01 Feb '22

Running an AI neural style transfer model under Singularity

I’ve recently been given access to a beefy AI server (6x RTX3090s!) which is managed via SingularityCE, whose homepage boldly asks and then forgets to answer the question: “What is SingularityCE?”

If you dig further into the documentation it’s a little less coy:

SingularityCE is a container platform. It allows you to create and run containers that package up pieces of software in a way that is portable and reproducible. You can build a container using SingularityCE on your laptop, and then run it on many of the largest HPC clusters in the world, local university or company clusters, a single server, in the cloud, or on a workstation down the hall. Your container is a single file, and you don’t have to worry about how to install all the software you need on each different operating system.

I want to fire up my new GPUs and run one of Katherine Crowson’s awesome pytorch scripts to do some neural style transfer. I’m very familiar with Docker, but new to this Singularity thing, so here are some of the hurdles I encountered (and cleared) along the way.

Finding a base image

Looking in the style transfer repo’s setup.py, it looks like torch v1.7.1 or later is required. Having done this sort of thing before, I know that these deep learning frameworks change a fair bit even between minor versions, so the safest option is to pick the exact version that it was designed for—in this case v1.7.1 (or at least v1.7.x).

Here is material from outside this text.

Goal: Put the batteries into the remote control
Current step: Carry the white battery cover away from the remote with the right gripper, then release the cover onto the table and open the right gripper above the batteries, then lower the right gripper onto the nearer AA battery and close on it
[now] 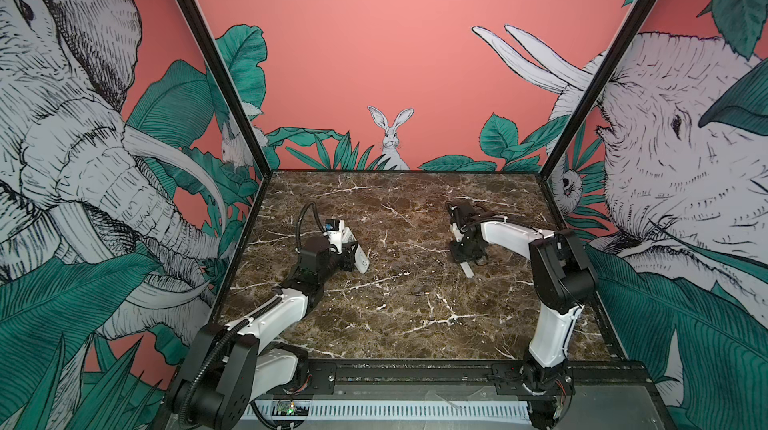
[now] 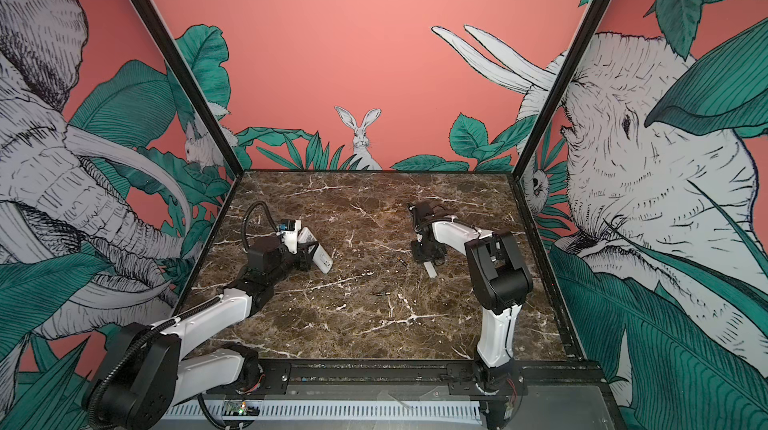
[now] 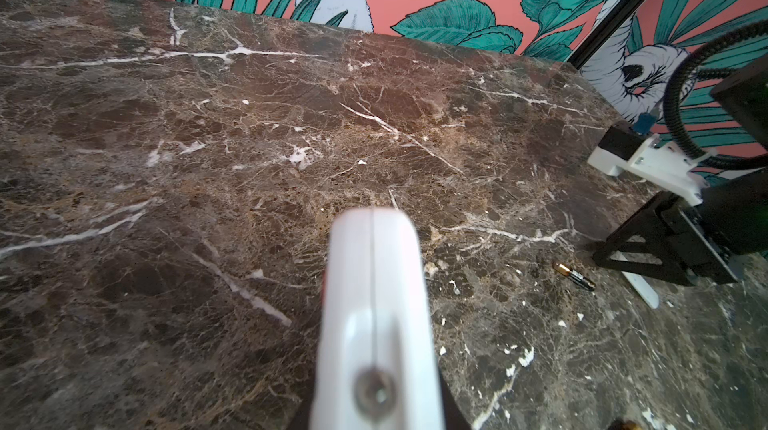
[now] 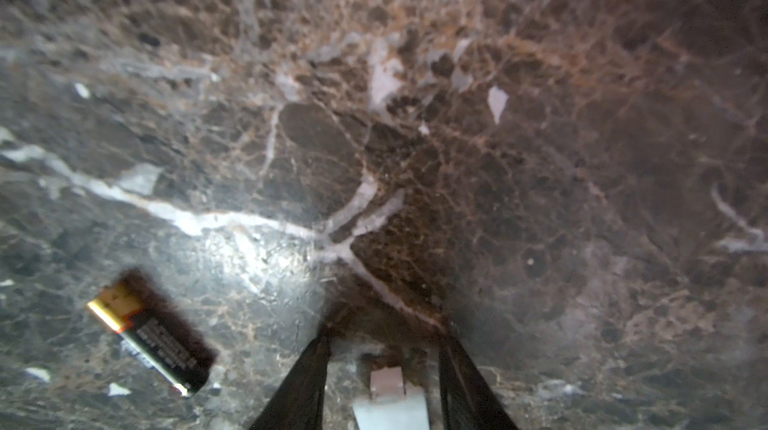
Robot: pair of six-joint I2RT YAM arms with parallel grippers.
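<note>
In both top views the left tool point(image 1: 351, 255) clamps the white remote control point(image 1: 360, 256), tilted above the marble table point(image 1: 374, 324). The right tool point(image 1: 467, 259) points down over a small white cover piece point(image 1: 467, 270). One battery point(image 1: 437, 261) lies just left of it, another battery point(image 1: 419, 293) nearer the front, apart from both tools.

The left wrist view shows the remote point(image 3: 374, 315) gripped, end-on (blurred).

The right wrist view shows the fingers point(image 4: 299, 382) parted, straddling the cover piece point(image 4: 390, 403) without pinching it; a battery point(image 4: 153, 338) lies beside.
</note>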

So, the challenge is to find a Singularity image with that version of torch installed. The singularity docs suggest using the search command like so:

$ singularity search torch

Found 34 container images for amd64 matching "torch":

	library://adalisan81/default/pytorch:latest

	library://aday651/default/pytorch-geometric-gpu:latest

	library://aphoh/default/pytorch-20.11-py3:v-1

	library://aradeva24/default/ar_pytorch_21.06-py3.sif:latest
		PyTorch NGC container with CUDA11.0, where PyTorch and apex are installed

	library://calebh/hpccm-test/faircluster-pytorch-1.10-cuda11.3:sha256.7c63a6c1f6f125b8d3e14fa10203965536ec7173d50e85b8c9ecf6ee0bff2ba7

	library://claytonm/default/ubuntu18_torch_torchvision_opencv_cuda10:latest

	library://dxtr/default/hpc-pytorch:0.1

	library://guoweihe/default/pytorch:hz1

	library://guoweihe/default/pytorch:v1.2

	library://guoweihe/default/torch:deep-ed

	library://guoweihe/default/torch:sha256.ff32c85ade2c8f6a1d34bd500de1b7bd11cdac16461aeef4d7cbd16ab129d8a7

	library://guoweihe/default/torchgpipe:master

	library://guoweihe/default/torchgpipe:sha256.a6ea5d732cba07c043e2f06cccbe541d28da6a8d9e5a3d18872d58af288dbc62

	library://ipa/medimgproc/pytorch:latest

	library://jamiechang917/default/pytorch:sha256.9c60c9825f20626cc0d6e69ac61d862bfec927e82d86becee73f853d657f2425

	library://lamastex/default/pytorch_21.03.sif:berzelius-20211027

	library://lamastex/default/pytorch_21.07.sif:berzelius-20211027

	library://lev-hpc/ml/pytorch_gpu:jupyter

	library://lev-hpc/ml/torch_tf_jupyter:latest

	library://mbalazs/default/pytorch:latest

	library://mbalazs/default/pytorch_cuda110:latest

	library://mike_holcomb/pytorchvision/v0.1.0:latest,v0.1.0

	library://oscartang/default/pytorch_translation:latest

	library://ottino8/default/pytorch:first

	library://pauldhein/hpc-deep-learning/torch-base:latest

	library://sina-ehsani/default/transformer-googlecrawl-torch-opencv:latest

	library://sina-ehsani/default/transformer-googlecrawl-torch1.10:latest

	library://skykiny/default/pytorch_skykiny:latest

	library://tmyoda/default/cuda-torch-pyenv:latest

	library://tru/default/c7-conda-pytorch-10.0:2019-07-12-2053,latest

	library://ufscar/hpc/cuda_pytorch:latest

	library://uvarc/default/pytorch:1.4.0-py37

	library://yboget/default/pytorch_rdkit_visdom:sha256.d97f221ef1294a8ef57d40cf7994d05d4955abc7cf39e3ce42faafd59fe3151a

	library://zhengtang/default/torch_translation:latest

Hmm. It’s hard to know which is official, which ones are going to work (a few of them mention torch versions, but none of them are v1.7.x) and which ones might even be malicious? That’s a worry.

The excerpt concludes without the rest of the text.